The win here isn’t pushing through and trying to convince everyone you’re infallible (as the entrepreneurial bros will tell you). The win is noticing your own body, your energy, and listening to the signals for when you need to slow down a little. I’m writing this in my PJs, and am already thinking about getting under the duvet with a hot water bottle and it’s not yet 9pm.
I did this last week.
I put so much into all our FMG events that the following few days I’m a bit wiped out. So, I admit I did sack a few things off and spend some time enjoying my new Mother’s Day present - a hammock - in the garden last week.
One of the steps of breaking up with mum guilt is to choose intuition over influence.

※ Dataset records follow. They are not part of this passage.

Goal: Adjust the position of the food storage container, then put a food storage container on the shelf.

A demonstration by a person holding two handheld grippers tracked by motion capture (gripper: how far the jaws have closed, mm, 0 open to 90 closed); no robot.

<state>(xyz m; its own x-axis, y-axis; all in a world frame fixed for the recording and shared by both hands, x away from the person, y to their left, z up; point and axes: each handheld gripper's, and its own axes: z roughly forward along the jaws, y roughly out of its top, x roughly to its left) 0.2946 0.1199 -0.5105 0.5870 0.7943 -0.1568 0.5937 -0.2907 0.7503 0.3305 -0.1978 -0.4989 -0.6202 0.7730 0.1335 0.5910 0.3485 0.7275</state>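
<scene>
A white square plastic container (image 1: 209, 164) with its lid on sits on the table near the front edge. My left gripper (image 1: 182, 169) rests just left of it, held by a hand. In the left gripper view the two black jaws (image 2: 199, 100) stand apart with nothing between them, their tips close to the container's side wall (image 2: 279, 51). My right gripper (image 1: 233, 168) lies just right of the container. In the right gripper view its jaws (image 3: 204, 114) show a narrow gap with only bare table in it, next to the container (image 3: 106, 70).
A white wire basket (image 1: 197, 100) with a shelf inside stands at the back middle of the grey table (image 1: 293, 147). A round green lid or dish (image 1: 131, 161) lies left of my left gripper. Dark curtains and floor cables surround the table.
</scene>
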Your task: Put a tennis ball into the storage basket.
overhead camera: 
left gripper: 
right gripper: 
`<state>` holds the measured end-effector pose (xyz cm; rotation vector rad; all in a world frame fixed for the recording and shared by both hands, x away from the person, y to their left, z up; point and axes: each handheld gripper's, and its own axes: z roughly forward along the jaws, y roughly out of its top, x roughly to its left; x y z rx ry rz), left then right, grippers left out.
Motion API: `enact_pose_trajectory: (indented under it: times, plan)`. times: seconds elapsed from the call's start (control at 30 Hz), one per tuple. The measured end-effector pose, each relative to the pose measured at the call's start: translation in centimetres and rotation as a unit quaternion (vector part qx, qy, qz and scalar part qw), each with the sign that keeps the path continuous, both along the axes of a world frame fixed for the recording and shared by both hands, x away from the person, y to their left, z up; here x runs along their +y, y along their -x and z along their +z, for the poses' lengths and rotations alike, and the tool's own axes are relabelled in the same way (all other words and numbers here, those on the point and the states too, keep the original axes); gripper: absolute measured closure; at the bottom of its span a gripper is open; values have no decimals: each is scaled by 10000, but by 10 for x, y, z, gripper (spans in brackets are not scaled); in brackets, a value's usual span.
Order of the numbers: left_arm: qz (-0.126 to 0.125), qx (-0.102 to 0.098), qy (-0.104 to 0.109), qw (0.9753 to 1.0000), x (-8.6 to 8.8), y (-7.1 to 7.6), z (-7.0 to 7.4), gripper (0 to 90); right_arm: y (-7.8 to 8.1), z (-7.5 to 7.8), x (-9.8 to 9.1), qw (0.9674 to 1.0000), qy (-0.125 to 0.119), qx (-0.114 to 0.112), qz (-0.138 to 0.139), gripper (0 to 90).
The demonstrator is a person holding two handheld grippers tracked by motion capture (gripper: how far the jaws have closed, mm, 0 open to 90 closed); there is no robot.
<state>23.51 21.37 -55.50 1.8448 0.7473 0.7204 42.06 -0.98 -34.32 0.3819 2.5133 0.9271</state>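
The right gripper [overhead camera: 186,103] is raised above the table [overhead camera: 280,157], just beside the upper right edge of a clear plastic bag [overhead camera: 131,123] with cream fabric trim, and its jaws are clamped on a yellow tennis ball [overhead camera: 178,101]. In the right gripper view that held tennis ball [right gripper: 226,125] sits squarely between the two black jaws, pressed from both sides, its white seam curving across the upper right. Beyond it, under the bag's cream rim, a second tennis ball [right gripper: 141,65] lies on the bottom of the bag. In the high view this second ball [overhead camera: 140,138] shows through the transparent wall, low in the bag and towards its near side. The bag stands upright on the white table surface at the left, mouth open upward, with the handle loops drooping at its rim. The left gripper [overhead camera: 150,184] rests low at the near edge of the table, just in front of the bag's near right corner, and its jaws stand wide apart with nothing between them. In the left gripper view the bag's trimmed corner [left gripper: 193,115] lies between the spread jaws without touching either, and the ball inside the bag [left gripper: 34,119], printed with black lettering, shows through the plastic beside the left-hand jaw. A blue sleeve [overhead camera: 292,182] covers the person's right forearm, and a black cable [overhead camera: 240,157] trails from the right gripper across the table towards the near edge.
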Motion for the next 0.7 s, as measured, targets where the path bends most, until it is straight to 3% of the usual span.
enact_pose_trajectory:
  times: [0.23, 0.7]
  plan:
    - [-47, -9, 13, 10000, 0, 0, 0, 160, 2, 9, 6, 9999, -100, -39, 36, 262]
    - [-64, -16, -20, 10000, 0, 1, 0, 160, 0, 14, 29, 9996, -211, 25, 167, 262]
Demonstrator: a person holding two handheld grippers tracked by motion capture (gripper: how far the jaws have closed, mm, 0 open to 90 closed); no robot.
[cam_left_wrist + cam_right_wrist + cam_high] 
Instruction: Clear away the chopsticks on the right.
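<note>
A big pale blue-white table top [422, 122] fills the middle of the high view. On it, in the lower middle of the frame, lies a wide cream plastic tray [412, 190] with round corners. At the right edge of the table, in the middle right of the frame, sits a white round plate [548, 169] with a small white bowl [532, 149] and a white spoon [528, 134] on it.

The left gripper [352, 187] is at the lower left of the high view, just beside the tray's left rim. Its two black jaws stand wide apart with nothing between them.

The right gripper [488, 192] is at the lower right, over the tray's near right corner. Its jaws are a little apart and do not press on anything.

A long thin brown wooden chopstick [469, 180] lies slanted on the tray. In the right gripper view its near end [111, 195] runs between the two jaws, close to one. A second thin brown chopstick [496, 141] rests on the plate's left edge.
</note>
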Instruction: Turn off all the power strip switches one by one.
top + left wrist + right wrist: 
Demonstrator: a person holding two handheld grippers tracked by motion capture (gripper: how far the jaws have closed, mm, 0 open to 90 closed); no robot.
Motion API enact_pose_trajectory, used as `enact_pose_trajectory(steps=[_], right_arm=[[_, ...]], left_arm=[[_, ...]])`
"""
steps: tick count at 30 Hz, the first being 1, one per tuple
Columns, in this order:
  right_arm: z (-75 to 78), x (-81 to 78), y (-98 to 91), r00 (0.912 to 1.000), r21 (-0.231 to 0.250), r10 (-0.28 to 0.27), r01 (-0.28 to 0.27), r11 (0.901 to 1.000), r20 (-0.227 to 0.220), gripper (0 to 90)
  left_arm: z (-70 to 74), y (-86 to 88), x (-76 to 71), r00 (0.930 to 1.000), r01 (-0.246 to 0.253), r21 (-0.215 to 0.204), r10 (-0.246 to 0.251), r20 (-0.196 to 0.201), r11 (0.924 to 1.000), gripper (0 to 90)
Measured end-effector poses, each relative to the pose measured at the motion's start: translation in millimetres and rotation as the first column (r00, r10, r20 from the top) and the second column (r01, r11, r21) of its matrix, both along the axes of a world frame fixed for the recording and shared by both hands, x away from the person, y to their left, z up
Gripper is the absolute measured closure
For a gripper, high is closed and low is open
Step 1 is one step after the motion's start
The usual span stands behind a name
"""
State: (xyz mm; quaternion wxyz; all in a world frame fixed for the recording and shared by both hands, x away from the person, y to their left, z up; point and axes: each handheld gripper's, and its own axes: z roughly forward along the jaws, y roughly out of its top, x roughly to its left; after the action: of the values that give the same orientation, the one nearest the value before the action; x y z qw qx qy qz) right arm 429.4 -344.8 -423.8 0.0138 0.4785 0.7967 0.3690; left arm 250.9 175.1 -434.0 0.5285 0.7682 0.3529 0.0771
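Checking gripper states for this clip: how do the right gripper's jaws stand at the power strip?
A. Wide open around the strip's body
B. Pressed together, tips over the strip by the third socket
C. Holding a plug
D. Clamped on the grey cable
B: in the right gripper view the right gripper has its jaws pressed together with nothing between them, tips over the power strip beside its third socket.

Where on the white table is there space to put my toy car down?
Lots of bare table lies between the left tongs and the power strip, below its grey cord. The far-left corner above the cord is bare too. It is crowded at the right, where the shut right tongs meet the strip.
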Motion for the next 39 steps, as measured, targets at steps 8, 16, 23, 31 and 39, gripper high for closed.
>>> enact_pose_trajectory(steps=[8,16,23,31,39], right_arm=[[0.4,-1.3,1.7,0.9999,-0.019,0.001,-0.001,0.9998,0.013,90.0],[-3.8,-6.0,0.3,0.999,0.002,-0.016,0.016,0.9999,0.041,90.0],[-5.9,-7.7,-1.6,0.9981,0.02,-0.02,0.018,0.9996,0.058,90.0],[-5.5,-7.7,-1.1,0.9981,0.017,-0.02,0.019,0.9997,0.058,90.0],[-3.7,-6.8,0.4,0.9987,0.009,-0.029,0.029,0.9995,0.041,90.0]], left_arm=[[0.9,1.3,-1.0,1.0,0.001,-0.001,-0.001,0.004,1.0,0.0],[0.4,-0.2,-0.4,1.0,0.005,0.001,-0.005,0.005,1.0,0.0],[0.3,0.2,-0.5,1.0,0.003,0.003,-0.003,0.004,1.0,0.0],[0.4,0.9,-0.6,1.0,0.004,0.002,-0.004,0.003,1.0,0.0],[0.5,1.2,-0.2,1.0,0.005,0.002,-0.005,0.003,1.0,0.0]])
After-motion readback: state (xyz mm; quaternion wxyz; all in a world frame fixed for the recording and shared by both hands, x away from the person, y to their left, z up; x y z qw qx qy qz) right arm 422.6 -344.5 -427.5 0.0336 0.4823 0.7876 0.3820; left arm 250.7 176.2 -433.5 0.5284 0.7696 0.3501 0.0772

Listen to what your mind and body are telling you e.g. “You could really do with a quiet couple of days” rather than the shoulds “You should sort the garden out”, “You should book the dentist”, “You should order a new phone.” Blah Blah Blah.
But then I remembered I’d just signed up to a sprint where we meet every Friday, and the cheery coach who runs the session had got us to set SMART goals to complete by the following Friday.
I left that meeting with renewed distaste for all things SMART.
All I wanted to do was lie in that hammock. Until a couple of hours before the meeting, I had a mega productive half hour and managed to get everything done.
Have you heard of Parkinson’s Law?
It’s basically this: a task will take the length of time you have to complete it.
And if there’s one thing mums are exceptional at, it’s getting shit done in tiny windows of time. Don’t tell us we can “Have it all” then use “productivity” as a stick to beat us. There’s nothing you can teach us about time management.
But what gets overlooked is energy management. Energy, our most precious and beautiful resource.
Bottom line: mums are efficient AF.
We will always get the thing done. The point is noticing when the most efficient thing of all is to rest, slow down, and recover.
And it goes without saying, that no one is going to offer you this on a plate. It’s up to you to take it, Mama.